4. The method according to claim 3, wherein the selecting the outline of the text to be generated from each outline of the candidate outline group according to the similarity between the semantic features of each outline in the candidate outline group and the first semantic features comprises:

5. The method according to claim 3, wherein the selecting the outline of the text to be generated from each outline of the candidate outline group according to the similarity between the semantic features of each outline in the candidate outline group and the first semantic features comprises:

6. The method according to any one of claims 3 to 5, wherein selecting, from each outline group, an outline group to which an outline of the text to be generated belongs based on a similarity between the semantic feature of the cluster center of each outline group and the first semantic feature comprises:

7. The method of claim 1, further comprising:

8. The method according to claim 7, wherein the selecting the paragraph of the text to be generated from the preset paragraphs corresponding to the outline of the text to be generated comprises:

9. The method according to claim 8, wherein the preset paragraph is a predetermined paragraph, comprising the steps of:

acquiring a pre-selected text corresponding to a preset outline;

10. The method according to claim 9, wherein the extracting paragraphs from each paragraph corresponding to a predetermined outline in the text as the predetermined paragraphs corresponding to the outline includes:

11. The method according to claim 10, wherein the determining the alternative passage as a preset passage corresponding to the preset outline in the text comprises:

determining semantic features of the alternative paragraphs and semantic features of words in the alternative paragraphs for each alternative paragraph;

inputting the semantic features and the word sense features determined by each alternative paragraph into a pre-trained paragraph quality evaluation model to obtain a quality score value of each alternative paragraph, and taking the paragraphs with the quality score values larger than a preset quality score threshold value as preset paragraphs corresponding to the preset outline in the text;

12. The method according to any one of claims 7-11, further comprising:

13. The method according to any of claims 7-11, wherein the description information comprises at least one of the following information: user representation, keywords, entity words, key sentences, and text types.

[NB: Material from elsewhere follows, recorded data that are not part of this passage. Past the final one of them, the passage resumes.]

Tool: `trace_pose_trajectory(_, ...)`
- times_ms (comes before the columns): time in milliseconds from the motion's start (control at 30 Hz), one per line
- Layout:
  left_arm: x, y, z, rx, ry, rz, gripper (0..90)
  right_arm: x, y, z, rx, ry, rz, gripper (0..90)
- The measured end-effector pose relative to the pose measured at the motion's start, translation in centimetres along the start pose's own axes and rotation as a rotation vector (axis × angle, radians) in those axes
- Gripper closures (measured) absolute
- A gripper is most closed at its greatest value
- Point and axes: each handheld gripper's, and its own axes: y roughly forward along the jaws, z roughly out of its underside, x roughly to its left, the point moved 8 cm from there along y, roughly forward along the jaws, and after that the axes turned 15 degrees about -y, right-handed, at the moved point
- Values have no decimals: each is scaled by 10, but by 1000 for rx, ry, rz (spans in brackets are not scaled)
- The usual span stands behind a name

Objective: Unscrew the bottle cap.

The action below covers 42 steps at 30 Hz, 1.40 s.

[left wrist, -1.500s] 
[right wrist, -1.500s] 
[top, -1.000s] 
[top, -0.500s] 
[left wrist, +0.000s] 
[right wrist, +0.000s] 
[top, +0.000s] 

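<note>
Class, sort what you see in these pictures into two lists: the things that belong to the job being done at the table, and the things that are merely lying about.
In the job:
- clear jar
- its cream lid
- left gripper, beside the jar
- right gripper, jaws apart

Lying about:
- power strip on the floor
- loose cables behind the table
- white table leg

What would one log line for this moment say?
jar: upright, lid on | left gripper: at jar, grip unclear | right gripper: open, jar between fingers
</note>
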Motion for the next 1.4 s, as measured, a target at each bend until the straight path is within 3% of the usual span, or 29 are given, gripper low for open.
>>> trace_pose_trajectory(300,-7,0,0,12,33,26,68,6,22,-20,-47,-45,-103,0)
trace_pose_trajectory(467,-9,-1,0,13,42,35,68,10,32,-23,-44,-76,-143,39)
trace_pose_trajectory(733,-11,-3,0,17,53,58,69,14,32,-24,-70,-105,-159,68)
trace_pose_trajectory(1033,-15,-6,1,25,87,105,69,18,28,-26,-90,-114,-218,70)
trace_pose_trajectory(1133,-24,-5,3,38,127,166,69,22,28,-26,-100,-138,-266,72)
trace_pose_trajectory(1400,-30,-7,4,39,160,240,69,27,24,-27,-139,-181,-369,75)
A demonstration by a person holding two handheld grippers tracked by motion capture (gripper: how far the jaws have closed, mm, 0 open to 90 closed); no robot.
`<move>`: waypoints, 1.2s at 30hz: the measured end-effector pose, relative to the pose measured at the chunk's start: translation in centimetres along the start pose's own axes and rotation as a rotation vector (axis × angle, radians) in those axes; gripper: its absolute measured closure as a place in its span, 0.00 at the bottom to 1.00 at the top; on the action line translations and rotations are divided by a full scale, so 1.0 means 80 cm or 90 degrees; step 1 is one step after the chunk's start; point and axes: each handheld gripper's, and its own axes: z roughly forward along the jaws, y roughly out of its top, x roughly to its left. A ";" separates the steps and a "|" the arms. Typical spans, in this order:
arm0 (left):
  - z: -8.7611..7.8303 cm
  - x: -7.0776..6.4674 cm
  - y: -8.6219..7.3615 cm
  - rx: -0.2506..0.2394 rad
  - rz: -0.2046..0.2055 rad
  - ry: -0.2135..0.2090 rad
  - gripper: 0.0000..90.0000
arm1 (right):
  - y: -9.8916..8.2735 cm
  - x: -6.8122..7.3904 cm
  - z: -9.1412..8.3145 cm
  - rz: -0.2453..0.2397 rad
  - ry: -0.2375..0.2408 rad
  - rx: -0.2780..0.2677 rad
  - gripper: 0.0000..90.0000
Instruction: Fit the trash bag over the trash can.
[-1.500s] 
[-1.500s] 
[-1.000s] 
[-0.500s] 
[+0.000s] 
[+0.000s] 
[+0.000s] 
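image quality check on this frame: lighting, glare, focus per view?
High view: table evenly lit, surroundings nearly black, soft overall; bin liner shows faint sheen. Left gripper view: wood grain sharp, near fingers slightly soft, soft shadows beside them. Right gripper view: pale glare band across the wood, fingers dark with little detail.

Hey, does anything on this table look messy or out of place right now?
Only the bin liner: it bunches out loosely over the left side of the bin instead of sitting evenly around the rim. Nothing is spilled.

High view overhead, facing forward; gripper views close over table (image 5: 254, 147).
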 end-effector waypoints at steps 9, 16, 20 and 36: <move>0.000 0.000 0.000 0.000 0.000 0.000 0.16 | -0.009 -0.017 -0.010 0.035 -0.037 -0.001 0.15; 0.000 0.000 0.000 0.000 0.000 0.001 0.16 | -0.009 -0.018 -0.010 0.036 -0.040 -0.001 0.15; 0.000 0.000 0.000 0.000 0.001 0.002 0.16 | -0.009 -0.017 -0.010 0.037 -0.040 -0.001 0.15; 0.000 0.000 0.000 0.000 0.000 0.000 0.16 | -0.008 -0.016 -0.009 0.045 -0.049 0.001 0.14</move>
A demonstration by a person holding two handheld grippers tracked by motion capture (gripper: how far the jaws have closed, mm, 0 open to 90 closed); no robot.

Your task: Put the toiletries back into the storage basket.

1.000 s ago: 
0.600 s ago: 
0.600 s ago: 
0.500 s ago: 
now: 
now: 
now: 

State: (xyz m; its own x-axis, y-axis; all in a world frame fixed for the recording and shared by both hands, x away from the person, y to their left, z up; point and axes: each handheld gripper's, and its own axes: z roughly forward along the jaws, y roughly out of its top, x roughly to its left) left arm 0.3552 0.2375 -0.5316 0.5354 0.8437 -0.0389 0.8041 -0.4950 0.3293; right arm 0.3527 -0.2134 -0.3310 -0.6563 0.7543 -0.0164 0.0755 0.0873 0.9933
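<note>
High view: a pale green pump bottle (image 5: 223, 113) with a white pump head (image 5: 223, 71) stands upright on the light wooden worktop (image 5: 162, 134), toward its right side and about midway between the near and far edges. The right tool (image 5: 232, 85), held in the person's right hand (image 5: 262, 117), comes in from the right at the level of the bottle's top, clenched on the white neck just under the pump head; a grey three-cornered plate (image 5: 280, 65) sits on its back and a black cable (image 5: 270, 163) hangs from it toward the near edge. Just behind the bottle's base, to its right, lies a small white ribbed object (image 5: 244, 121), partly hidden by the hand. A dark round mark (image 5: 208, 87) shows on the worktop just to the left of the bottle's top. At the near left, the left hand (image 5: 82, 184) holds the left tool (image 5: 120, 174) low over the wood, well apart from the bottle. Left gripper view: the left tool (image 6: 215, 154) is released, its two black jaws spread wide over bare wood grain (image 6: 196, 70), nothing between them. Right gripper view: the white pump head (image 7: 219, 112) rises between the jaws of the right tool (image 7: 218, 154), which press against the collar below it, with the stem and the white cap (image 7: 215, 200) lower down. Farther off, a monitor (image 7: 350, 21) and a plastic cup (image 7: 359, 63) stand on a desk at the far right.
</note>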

14. A outline determination apparatus, characterized by comprising:

15. The apparatus of claim 14, wherein the outline selection module comprises:

16. An electronic device is characterized by comprising a processor, a communication interface, a memory and a communication bus, wherein the processor and the communication interface are used for realizing mutual communication by the memory through the communication bus;

a memory for storing a computer program;

a processor for implementing the method steps of any of claims 1-13 when executing a program stored in the memory.

17. A computer-readable storage medium, characterized in that a computer program is stored in the computer-readable storage medium, which computer program, when being executed by a processor, carries out the method steps of any one of claims 1 to 13.